If you haven’t heard about the recent changes Google Ads’ made to keyword match types here’s everything you need to know summed up by our paid search experts.
To make it easier to reach the right customers on search, Google Ads made changes in April to phrase match by incorporating similar behaviours of broad match modifier (BMM). The changes only apply to certain languages for now, but they are to be rolled out to all languages by July 2021.
What are the behaviours of BMM?
BMM has similar behaviours to broad match but it only shows ads in searches including words designated with a plus sign or close variations of them.
For example, if a customer is looking for cheap wireless headphones the keyword matches to insert into Google Ads campaigns would need to be:
- +wireless; and
If a customer searched for “cheap and light headphones” your BMM would work as it would pick up on the word cheap and the word headphones.
What was the behaviour of Phrase match before the changes?
Phrase match shows searches that match a phrase or close variations of that phrase with additional words before or after the phrase.
It did not show results if a word was added to the middle of the phrase.
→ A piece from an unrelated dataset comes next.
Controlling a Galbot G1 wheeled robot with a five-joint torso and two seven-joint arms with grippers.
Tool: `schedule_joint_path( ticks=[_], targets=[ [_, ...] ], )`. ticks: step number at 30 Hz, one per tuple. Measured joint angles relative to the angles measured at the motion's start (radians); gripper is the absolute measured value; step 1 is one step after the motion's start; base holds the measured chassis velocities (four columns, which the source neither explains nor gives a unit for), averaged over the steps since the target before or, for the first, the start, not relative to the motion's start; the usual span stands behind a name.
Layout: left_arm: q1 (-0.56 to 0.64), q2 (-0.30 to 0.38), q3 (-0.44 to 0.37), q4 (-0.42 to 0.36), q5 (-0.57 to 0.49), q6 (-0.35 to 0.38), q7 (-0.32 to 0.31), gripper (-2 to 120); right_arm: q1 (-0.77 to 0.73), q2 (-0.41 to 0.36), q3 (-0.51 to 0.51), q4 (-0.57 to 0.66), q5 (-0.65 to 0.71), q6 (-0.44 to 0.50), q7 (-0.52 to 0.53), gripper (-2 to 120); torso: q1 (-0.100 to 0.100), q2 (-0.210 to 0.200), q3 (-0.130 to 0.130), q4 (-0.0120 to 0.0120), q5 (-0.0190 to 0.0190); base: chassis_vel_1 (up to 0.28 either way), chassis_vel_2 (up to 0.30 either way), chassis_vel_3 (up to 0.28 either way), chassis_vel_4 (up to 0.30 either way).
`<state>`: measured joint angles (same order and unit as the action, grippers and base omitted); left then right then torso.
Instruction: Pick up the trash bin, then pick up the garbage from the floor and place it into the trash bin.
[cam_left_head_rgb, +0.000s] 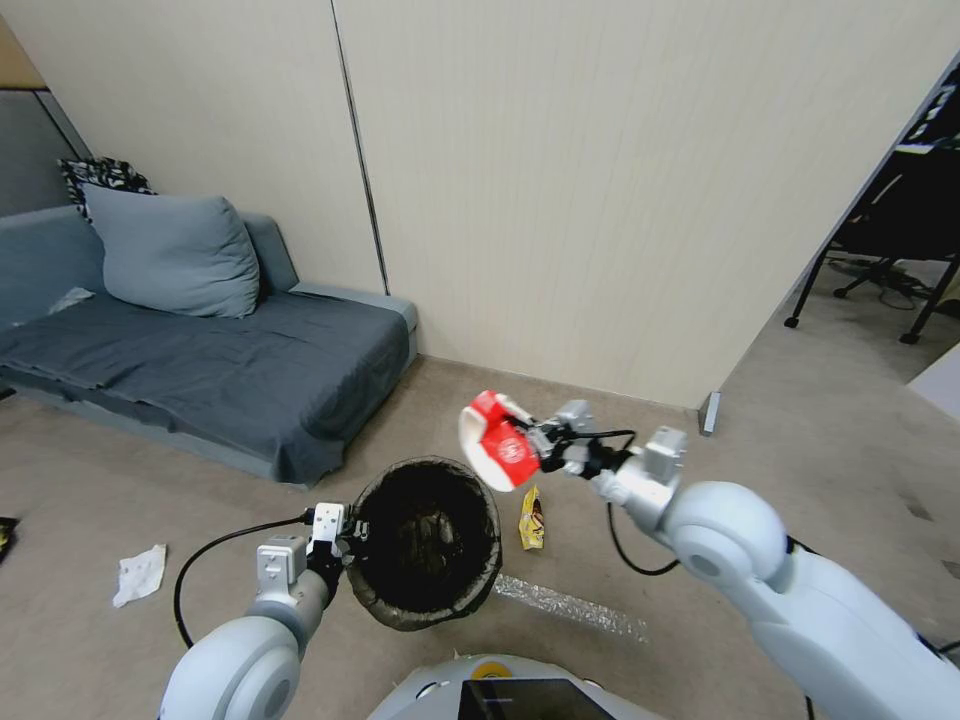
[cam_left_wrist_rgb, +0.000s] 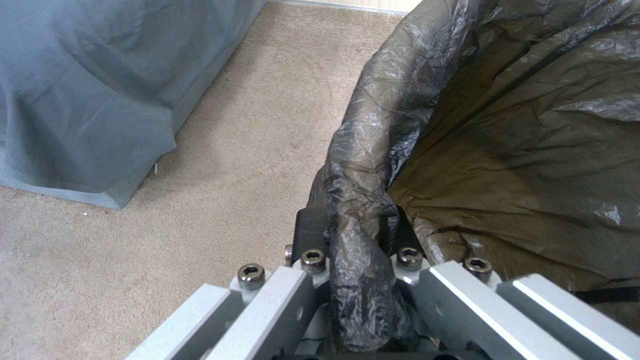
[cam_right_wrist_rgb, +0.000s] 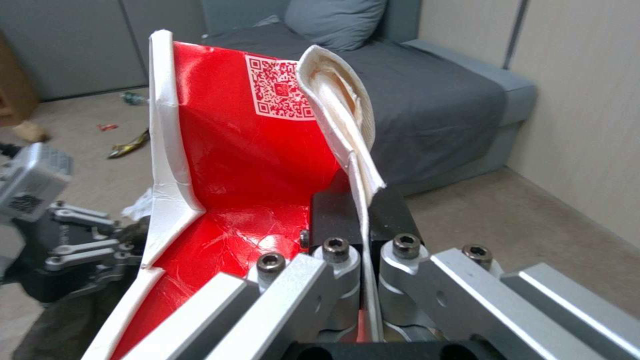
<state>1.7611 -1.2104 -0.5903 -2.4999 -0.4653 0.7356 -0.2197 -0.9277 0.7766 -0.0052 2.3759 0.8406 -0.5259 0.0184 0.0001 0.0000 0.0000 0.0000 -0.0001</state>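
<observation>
Both sets of jaws are holding something: the left gripper (cam_left_wrist_rgb: 357, 235) is pinching the bag-wrapped rim of the trash bin (cam_left_head_rgb: 425, 540), keeping its mouth open and tilted up off the floor (cam_left_head_rgb: 760, 480), while the right gripper (cam_right_wrist_rgb: 363, 220) is clamping a thin edge of the red-and-white packet (cam_left_head_rgb: 497, 442) just above and beside that mouth, probably so the packet can drop in; behind them a grey sofa (cam_left_head_rgb: 200, 360) is sitting soft and draped against the pale wall; the bin is looking round and bucket-like, its dark liner crinkled and glossy; the packet is looking like stiff creased card, glossy red inside with white borders; a yellow wrapper (cam_left_head_rgb: 532, 520), a shiny strip (cam_left_head_rgb: 570, 605) and a crumpled tissue (cam_left_head_rgb: 138, 574) are lying on the short beige carpet.
</observation>
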Motion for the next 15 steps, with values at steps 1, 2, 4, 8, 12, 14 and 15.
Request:
schedule_joint_path(
  ticks=[1,2,4,8,12,14,15],
  targets=[
    [0.000,0.000,0.000,0.000,0.002,0.000,0.000,1,0.013,0.002,-0.026,0.001,0.000,-0.003,0.001,0,0.000,0.000,0.000,0.0000,0.0000,0.000,0.000,0.000,0.000],
    [0.001,0.000,0.001,0.000,0.003,0.000,0.001,1,0.023,0.003,-0.049,0.003,-0.001,-0.005,0.003,0,0.000,0.000,0.000,-0.0001,0.0000,0.000,0.000,0.000,0.000],
    [0.001,-0.001,0.001,0.000,0.004,0.000,0.001,1,0.037,0.006,-0.079,0.007,-0.001,-0.009,0.008,0,0.000,0.000,0.000,0.0000,0.0000,0.000,0.000,0.000,0.000],
    [0.002,-0.001,0.003,0.000,0.007,0.000,0.001,1,0.067,0.014,-0.131,0.014,-0.002,-0.017,0.017,0,0.000,0.000,0.000,-0.0001,0.0000,0.000,0.000,0.000,0.000],
    [0.005,-0.004,0.006,0.000,0.012,0.000,0.003,1,0.098,0.021,-0.174,0.013,-0.005,-0.026,0.022,0,0.000,0.000,0.000,0.0000,0.0001,0.000,0.000,0.000,0.000],
    [0.006,-0.005,0.007,0.000,0.013,0.000,0.004,1,0.114,0.025,-0.201,0.008,-0.008,-0.031,0.025,0,0.000,0.000,0.000,-0.0001,0.0000,0.000,0.000,0.000,0.000],
    [0.006,-0.005,0.007,0.000,0.013,0.000,0.004,1,0.114,0.025,-0.201,0.008,-0.008,-0.031,0.025,0,0.000,0.000,0.000,-0.0001,0.0000,0.000,0.000,0.000,0.000]
  ],
)
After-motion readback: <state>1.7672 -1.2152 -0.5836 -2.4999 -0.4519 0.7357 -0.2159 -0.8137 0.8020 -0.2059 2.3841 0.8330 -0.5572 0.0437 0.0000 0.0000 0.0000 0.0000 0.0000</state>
For example, if you were to set a phrase match keyword for “cheap headphones” and a customer searched “cheap wireless headphones”, the phrase match would not work. However, if the customer searched “wireless cheap headphones” then the phrase match would work as the word “wireless” is not added in between the keywords.
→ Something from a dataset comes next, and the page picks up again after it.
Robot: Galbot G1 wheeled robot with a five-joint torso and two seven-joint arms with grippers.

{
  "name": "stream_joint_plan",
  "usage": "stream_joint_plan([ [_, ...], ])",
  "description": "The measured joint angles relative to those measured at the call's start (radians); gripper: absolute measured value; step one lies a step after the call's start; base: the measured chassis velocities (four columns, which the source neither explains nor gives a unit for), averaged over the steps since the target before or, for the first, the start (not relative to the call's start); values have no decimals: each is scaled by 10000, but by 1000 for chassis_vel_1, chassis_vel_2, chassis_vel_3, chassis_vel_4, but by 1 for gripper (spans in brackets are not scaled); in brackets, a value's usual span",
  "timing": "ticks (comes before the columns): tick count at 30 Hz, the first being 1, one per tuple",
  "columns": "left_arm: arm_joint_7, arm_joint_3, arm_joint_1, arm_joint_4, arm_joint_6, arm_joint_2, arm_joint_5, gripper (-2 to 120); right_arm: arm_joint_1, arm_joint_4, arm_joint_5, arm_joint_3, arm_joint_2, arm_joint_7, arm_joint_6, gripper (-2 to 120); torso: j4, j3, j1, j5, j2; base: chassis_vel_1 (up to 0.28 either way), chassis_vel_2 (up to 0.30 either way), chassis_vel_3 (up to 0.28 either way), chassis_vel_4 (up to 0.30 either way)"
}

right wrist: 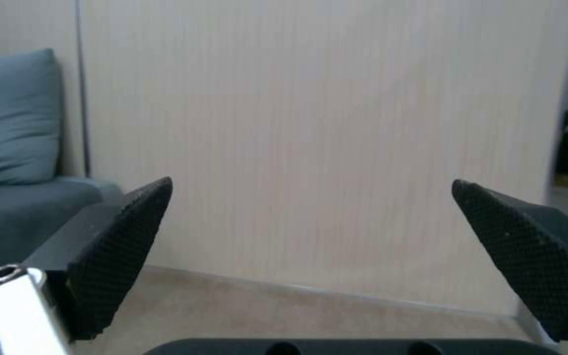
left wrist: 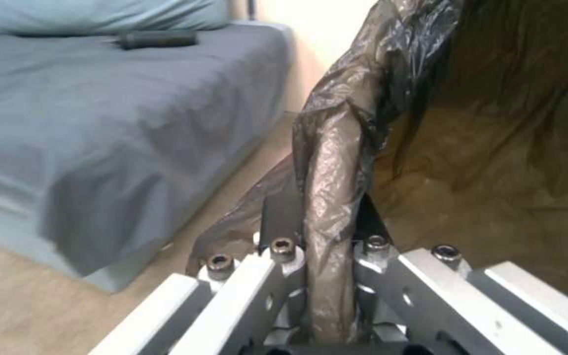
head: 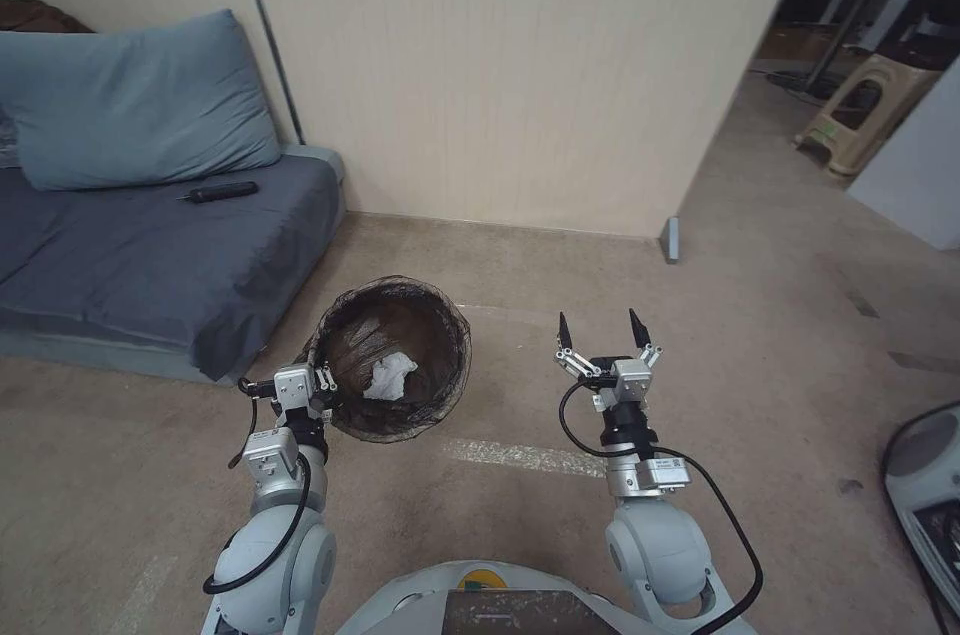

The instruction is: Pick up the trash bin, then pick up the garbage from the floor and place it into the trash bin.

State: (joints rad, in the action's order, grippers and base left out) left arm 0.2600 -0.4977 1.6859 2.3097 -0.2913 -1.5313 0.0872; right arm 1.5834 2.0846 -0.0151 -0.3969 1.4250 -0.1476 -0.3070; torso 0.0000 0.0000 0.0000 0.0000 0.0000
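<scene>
The trash bin (head: 400, 355) hangs in front of me, lined with a dark bag, with a white tissue (head: 388, 375) lying inside it. My left gripper (head: 325, 380) is shut on the near-left rim of the bin; in the left wrist view the bag-covered rim (left wrist: 327, 197) runs up between the closed fingers of my left gripper (left wrist: 317, 217). To the bin's right, my right gripper (head: 603, 327) is held out over the floor (head: 760, 345), open with nothing between its black pads (right wrist: 120, 256).
A low blue-grey sofa (head: 150, 255) with a cushion (head: 130, 100) and a black remote (head: 222, 192) stands to the left. A beige wall (head: 520, 65) is straight ahead, its corner at the right. A stool (head: 865, 110) stands beyond the corner. A white appliance (head: 925, 485) is at the far right.
</scene>
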Motion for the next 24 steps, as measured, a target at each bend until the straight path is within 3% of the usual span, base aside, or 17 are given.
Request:
stream_joint_plan([
  [24,-35,-2,4,34,-200,73,103,0,-360,-250,338,171,-45,-69,104,100,0,0,0,0,0,116,118,111,114],
])
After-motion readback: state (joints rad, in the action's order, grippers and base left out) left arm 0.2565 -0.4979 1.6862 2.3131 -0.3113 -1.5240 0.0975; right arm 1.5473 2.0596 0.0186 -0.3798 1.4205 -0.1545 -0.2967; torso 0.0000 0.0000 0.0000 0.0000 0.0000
What are the behaviours of Phrase match after the changes?
Phrase match now allows for ads to appear on searches that include the meaning of your keywords. The meaning of the keywords can be implied or alternatively user searches can be a more specific form of the meaning.
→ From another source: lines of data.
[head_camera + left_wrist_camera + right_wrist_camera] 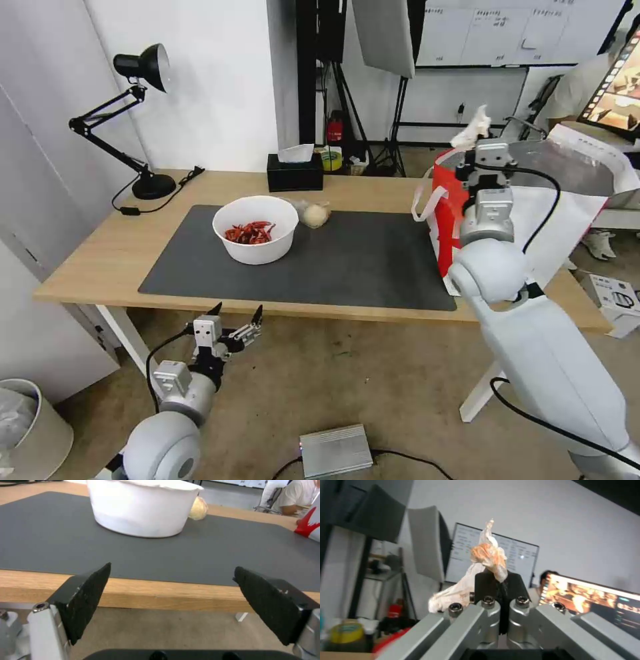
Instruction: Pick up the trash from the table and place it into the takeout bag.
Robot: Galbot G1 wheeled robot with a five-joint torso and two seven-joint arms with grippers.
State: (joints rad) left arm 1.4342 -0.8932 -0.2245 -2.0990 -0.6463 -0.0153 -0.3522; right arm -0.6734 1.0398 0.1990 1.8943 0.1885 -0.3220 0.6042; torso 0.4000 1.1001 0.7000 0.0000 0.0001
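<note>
My right gripper (pixel 481 140) is raised above the near rim of the takeout bag (pixel 573 200), shut on a crumpled white tissue (pixel 472 129). The right wrist view shows that tissue (pixel 486 555), stained orange, pinched between the black pads (pixel 486 582). A white bowl (pixel 255 228) of red chilli scraps sits on the dark mat (pixel 347 267), with a clear bag holding a pale bun (pixel 314 214) just behind it. My left gripper (pixel 237 315) hangs open below the table's front edge (pixel 267 305); from its wrist I see the bowl (pixel 143 507) and bun (pixel 198 508) across the mat.
A black tissue box (pixel 295 172) stands at the table's back edge and a black desk lamp (pixel 137 120) at the back left. On the floor are a grey metal unit (pixel 335 450), a pale bin (pixel 30 427) and a white box (pixel 617 303).
</note>
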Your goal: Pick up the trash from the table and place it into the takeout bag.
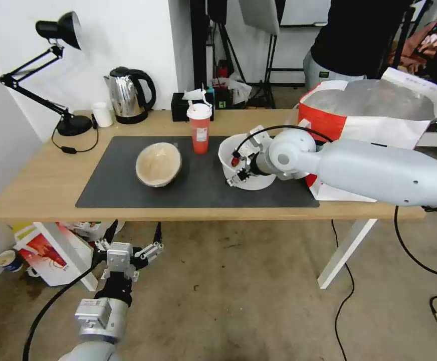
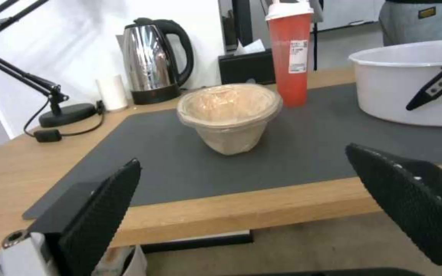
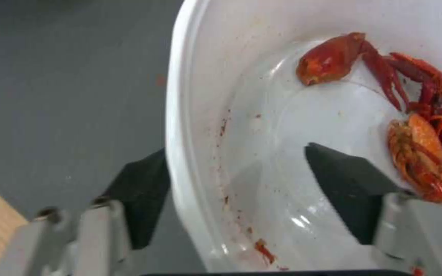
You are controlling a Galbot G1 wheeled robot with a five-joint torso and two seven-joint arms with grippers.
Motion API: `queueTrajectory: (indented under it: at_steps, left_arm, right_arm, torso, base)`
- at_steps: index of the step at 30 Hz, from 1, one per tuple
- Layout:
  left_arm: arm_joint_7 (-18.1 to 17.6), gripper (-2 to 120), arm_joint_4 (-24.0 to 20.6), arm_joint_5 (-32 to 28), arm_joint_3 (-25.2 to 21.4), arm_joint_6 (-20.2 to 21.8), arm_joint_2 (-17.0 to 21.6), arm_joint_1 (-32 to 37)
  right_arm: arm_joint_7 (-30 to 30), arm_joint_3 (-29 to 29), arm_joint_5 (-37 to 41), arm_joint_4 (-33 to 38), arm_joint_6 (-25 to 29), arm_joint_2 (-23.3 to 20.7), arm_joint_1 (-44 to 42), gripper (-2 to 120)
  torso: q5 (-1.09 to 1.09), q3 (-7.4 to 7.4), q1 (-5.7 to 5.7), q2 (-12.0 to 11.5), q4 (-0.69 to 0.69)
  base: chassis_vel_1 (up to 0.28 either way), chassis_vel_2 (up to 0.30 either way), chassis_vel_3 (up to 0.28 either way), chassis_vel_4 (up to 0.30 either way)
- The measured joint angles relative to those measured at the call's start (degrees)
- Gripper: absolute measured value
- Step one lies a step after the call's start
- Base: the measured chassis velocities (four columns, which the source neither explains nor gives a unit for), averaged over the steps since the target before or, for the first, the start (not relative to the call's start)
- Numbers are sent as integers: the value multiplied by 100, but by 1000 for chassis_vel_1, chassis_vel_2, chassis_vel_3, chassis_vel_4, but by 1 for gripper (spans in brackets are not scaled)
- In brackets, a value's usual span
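Observation:
The large white bowl (image 1: 258, 183) with red crayfish shells (image 3: 420, 115) stands on the dark mat (image 1: 128, 193) of the table (image 1: 38, 185), right of centre. My right gripper (image 1: 234, 170) is open and straddles the bowl's near-left rim (image 3: 180, 115), one finger outside and one inside. The red drink cup (image 1: 200, 131) stands behind the mat's middle. Left of it lies the tan paper bowl (image 1: 159, 164), also facing my left wrist (image 2: 230, 115). My left gripper (image 1: 127, 246) hangs open below the table's front edge. The takeout bag (image 1: 359, 120) stands open at the table's right end.
A black desk lamp (image 1: 60, 75), a steel kettle (image 1: 128, 95), a small white cup (image 1: 101, 114) and a black tissue box (image 1: 191, 108) line the back edge. A red-and-white carton (image 1: 48, 250) sits on the floor at left. A person stands behind the bag.

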Motion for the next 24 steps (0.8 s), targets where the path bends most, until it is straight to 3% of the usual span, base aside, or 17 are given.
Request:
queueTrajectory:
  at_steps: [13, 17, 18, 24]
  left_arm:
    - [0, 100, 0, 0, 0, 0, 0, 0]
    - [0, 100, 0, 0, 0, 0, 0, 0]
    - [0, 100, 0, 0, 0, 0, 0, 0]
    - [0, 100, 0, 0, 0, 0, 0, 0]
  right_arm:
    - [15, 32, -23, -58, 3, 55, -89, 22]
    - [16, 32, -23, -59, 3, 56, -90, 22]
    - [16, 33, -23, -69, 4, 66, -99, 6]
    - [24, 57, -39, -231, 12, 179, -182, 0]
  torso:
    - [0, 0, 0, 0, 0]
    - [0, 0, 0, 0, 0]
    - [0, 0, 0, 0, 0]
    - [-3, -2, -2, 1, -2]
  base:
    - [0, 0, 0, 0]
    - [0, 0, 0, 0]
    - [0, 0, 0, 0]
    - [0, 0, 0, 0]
For example, phrase match keywords like “cheap headphones” will match under queries like “cheap wireless headphones” and “cheap blue headphones”.
Furthermore, phrase match keywords like “holiday in Zambia” will match under queries like “holiday spots in Zambia” and phrase match keywords like “women’s boots” will match under queries like “new women’s size 37 boots”.
Note that adding a word in between the keywords no longer means a query will not match, in contrast with the behaviour of Phrase match prior to the changes.
Phrase match is now more flexible than exact match but more targeted than broad match.
As phrase match has expanded to cover additional BMM traffic (while maintaining respect for the word order when it’s important to the meaning), Google will be phasing out support for BMM over the next several months.
In July the new behaviour of phrase match will be rolled out globally and the creation of new BMM keywords will no longer be possible. However, existing BMM keywords will continue to serve under the new behaviours.
The new changes being made to phrase match are designed to give you more control and a better reach to the right customers on search when creating Google Ad campaigns.